AZ-204Chapter 80 of 102Objective 5.1

Azure Language and Speech Services

This chapter covers Azure Language and Speech Services, part of Azure Cognitive Services, which enable developers to integrate natural language processing and speech capabilities into applications. These services are critical for building intelligent apps that understand, analyze, and respond to human language. On the AZ-204 exam, this topic area typically accounts for about 5-10% of questions, focusing on provisioning, authentication, SDK usage, and integration patterns. You will need to know how to use pre-built models, customize models, and handle real-time vs. batch processing.

25 min read
Intermediate
Updated May 31, 2026

Language Service as Multilingual Interpreter

Imagine a large conference with attendees speaking many languages. The Azure Language Service is like a team of expert interpreters stationed in a central booth. Each attendee speaks into a microphone; the audio is sent to the booth, where the interpreters (pre-built models) instantly transcribe the speech into text (Speech-to-Text). If an attendee wants to translate, the text is passed to a translator (Translator Text API) who converts it to the target language. For custom needs, the organization can train their own interpreters (Custom Speech, Custom Translator) by providing specialized vocabulary or parallel documents. The interpreters also detect emotions (Sentiment Analysis) and key phrases (Key Phrase Extraction) from the tone of voice or text. The entire system is orchestrated by a coordinator (Azure Cognitive Services) that manages authentication (keys/tokens), scaling (handling multiple concurrent requests), and regional availability. Just as a real interpreter must be accurate, fast, and secure, the Language Service provides high accuracy, low latency, and enterprise-grade security. The analogy breaks when you consider that the service can handle millions of requests per second, something no human team could achieve.

How It Actually Works

What Are Azure Language and Speech Services?

Azure Language and Speech Services are cloud-based APIs and SDKs that provide pre-built machine learning models for natural language processing (NLP) and speech processing. They are part of Azure Cognitive Services, which are grouped into decision, vision, speech, and language categories.

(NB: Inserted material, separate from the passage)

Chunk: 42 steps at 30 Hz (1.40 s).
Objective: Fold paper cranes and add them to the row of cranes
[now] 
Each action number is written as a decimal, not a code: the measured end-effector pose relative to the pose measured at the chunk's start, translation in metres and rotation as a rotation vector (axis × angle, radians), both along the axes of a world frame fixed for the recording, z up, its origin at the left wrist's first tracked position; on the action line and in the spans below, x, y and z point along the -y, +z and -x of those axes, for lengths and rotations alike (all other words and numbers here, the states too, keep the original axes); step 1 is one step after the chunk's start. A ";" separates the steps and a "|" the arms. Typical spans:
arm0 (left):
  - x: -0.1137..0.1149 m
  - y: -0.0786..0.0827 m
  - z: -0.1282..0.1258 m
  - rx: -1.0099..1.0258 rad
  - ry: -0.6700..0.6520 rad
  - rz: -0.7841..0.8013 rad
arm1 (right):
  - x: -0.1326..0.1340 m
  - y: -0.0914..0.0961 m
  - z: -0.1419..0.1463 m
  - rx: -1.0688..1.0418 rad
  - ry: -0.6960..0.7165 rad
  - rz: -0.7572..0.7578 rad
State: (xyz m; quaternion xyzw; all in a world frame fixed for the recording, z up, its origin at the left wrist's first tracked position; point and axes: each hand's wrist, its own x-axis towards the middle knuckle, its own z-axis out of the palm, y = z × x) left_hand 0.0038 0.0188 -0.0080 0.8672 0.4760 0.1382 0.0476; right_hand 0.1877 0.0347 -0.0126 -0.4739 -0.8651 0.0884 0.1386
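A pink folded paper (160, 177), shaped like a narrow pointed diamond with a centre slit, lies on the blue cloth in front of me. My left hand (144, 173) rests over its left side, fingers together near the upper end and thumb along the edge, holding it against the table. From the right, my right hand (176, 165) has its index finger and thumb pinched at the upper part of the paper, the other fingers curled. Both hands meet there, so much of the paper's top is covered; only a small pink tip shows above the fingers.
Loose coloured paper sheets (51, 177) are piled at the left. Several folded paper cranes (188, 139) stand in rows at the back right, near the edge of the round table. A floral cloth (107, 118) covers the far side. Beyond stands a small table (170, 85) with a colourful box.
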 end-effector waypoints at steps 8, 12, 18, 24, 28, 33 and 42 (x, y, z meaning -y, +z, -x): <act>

The Language Service (formerly Text Analytics) includes features like sentiment analysis, key phrase extraction, language detection, named entity recognition (NER), and custom text classification. The Speech Service includes speech-to-text, text-to-speech, speech translation, and speaker recognition. These services are designed to be used without machine learning expertise — developers simply call REST APIs or use client libraries.

How They Work Internally

Both services are built on deep neural networks trained on massive datasets. When you send a request (text or audio), the service processes it through a pipeline: - Pre-processing: Text is cleaned and tokenized; audio is converted to a suitable format (e.g., PCM, Opus) and split into frames. - Inference: The pre-processed data is fed into a trained model that outputs predictions (e.g., sentiment score, transcribed text). - Post-processing: Results are formatted into JSON responses. For speech, the service may apply language models, acoustic models, and pronunciation scoring.

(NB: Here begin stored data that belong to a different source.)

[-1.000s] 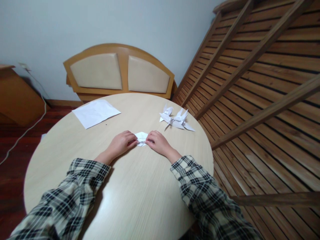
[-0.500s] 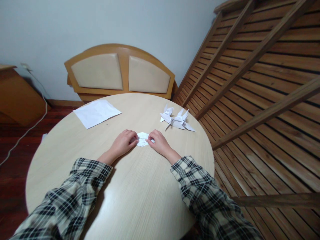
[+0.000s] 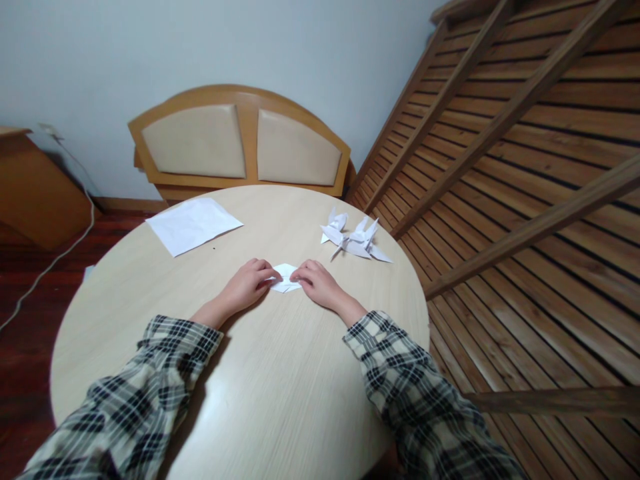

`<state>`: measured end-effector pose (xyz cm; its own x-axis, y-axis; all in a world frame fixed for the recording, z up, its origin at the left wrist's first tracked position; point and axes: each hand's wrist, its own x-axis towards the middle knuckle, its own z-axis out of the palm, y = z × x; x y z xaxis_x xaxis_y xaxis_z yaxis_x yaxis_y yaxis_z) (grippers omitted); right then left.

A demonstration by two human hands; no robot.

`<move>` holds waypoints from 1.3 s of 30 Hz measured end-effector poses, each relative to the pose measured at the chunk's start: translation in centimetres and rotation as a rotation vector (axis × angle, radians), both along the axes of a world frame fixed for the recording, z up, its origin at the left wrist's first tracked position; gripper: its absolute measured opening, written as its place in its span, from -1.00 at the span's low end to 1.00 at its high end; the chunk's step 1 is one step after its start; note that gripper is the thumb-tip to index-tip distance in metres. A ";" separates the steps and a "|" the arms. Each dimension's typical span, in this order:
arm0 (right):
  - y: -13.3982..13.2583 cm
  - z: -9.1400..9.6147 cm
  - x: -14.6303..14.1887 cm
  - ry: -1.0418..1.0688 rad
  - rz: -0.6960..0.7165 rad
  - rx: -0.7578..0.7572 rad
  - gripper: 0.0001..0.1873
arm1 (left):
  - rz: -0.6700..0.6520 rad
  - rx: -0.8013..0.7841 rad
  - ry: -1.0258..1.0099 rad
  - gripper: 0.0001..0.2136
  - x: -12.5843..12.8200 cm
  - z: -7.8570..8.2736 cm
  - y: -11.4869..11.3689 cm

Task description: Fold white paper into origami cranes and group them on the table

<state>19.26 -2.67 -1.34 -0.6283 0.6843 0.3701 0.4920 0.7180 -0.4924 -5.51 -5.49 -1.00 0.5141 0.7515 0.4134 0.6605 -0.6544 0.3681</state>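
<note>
A small folded piece of white paper (image 3: 285, 277) lies flat on the round pale wooden table (image 3: 260, 393), in the middle. My left hand (image 3: 246, 285) rests on its left end with curled fingers pinching the paper. My right hand (image 3: 320, 285) presses its right end with curled fingers closed on the fold. Both forearms in checked sleeves lie on the table.
A flat white sheet (image 3: 192, 225) lies at the table's far left. Two finished folded paper cranes (image 3: 353, 241) sit at the far right. A wooden padded chair back (image 3: 240, 143) stands behind the table. A slatted wooden frame (image 3: 525, 167) leans on the right.
Both hands have shifted slightly along the folded paper, fingers working the crease. The paper stays flat on the table in the same spot.
</note>
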 end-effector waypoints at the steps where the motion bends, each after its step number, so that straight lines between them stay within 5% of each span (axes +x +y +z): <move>1: 0.0 0.0 0.0 -0.013 0.016 0.020 -0.63 | 0.001 0.003 -0.001 -0.78 0.0 0.0 0.0; 12: -1.1 1.8 -0.3 -0.218 0.028 0.092 -0.68 | 0.014 -0.010 -0.012 -0.79 -0.2 -0.2 0.2; 25: -0.4 1.8 1.0 -0.103 0.083 -0.013 -0.67 | -0.055 -0.050 -0.016 -0.74 -0.8 0.2 0.3; 39: -0.5 0.7 0.6 -0.041 -0.016 0.102 -0.52 | -0.064 0.051 0.072 -0.68 -0.5 0.4 -0.3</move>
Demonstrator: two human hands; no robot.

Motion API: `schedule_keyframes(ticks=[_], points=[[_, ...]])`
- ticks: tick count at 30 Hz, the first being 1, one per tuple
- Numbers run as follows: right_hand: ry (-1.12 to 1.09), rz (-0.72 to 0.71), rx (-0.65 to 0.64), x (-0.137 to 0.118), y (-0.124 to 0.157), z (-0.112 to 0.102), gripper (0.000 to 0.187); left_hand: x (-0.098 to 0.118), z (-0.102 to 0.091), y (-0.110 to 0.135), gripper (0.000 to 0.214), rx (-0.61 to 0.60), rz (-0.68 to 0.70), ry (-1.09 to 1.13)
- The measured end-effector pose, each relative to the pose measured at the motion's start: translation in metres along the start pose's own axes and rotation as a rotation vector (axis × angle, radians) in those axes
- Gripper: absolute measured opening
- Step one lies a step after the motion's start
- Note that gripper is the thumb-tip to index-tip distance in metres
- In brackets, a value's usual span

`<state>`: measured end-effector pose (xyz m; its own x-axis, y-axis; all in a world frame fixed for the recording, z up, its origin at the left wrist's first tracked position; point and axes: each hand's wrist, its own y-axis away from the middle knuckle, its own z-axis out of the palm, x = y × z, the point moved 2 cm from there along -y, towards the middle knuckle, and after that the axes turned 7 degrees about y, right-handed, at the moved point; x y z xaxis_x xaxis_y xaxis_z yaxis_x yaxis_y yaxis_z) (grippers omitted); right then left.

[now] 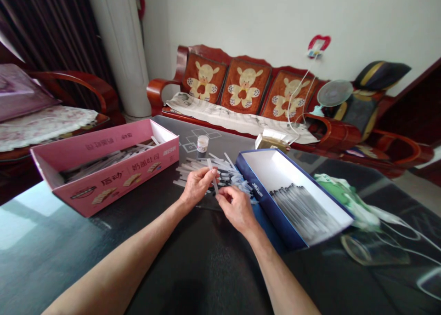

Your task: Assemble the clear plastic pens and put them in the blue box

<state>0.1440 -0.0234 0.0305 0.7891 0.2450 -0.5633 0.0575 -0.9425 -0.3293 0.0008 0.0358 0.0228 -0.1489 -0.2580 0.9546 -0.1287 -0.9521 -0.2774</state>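
Nearest, bare forearms reach over the dark glossy table to two hands that stand close but apart, linked by one slim, pale tube. The right hand pinches its lower end; the left hand has it between thumb and fingers higher up, so it slants between them. I'd keep that grip light, fingertips only, since such a thin piece would probably bend if squeezed, and keep both ends in line. Just past the fingers lies a loose heap of similar tubes; steady wrists should avoid scattering it. The blue box, holding dark-tipped tubes, sits at right, the pink box at left, a small jar beyond, then a cushioned wooden bench.
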Motion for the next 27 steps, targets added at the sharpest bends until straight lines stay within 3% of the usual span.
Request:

Key Components, Defaults, and Timers

- Language Service: Key features include: - Sentiment Analysis: Returns a sentiment label (positive, negative, neutral, mixed) and confidence scores (0 to 1). Default endpoint: https://<region>.api.cognitive.microsoft.com/text/analytics/v3.1/sentiment. - Key Phrase Extraction: Returns a list of key phrases. Endpoint: /keyPhrases. - Language Detection: Returns language name, ISO 639-1 code, and confidence score. Endpoint: /languages. - Named Entity Recognition (NER): Recognizes entities like persons, locations, organizations. Endpoint: /entities/recognition/general. - Custom Text Classification: Requires a trained model; endpoint includes model version. - PII Detection: Identifies personally identifiable information (e.g., phone numbers, emails). Endpoint: /entities/recognition/pii. - Defaults: The service supports up to 1,000 characters per document (for text APIs), with a maximum batch size of 1,000 documents per request. Rate limits vary by tier (Free: 5,000 transactions/month, S0: 1,000 calls per minute). - Speech Service: Key features include: - Speech-to-Text (STT): Real-time or batch transcription. Supports multiple audio formats (WAV, MP3, OGG). Default recognition language is en-US. Use SDK or REST API. - Text-to-Speech (TTS): Converts text to natural-sounding speech. Supports neural voices, custom voice fonts. Default output format is audio-16khz-32kbitrate-mono-mp3. - Speech Translation: Real-time translation of audio to text in multiple languages. - Speaker Recognition: Identifies or verifies speakers based on voice characteristics. - Custom Speech: Allows training custom acoustic, language, and pronunciation models. Requires a dataset of audio + transcriptions. - Pronunciation Assessment: Evaluates pronunciation accuracy, fluency, and completeness. - Timers: For real-time STT, the SDK supports continuous recognition with a timeout of 30 seconds of silence before ending. The default silence timeout is 20 seconds.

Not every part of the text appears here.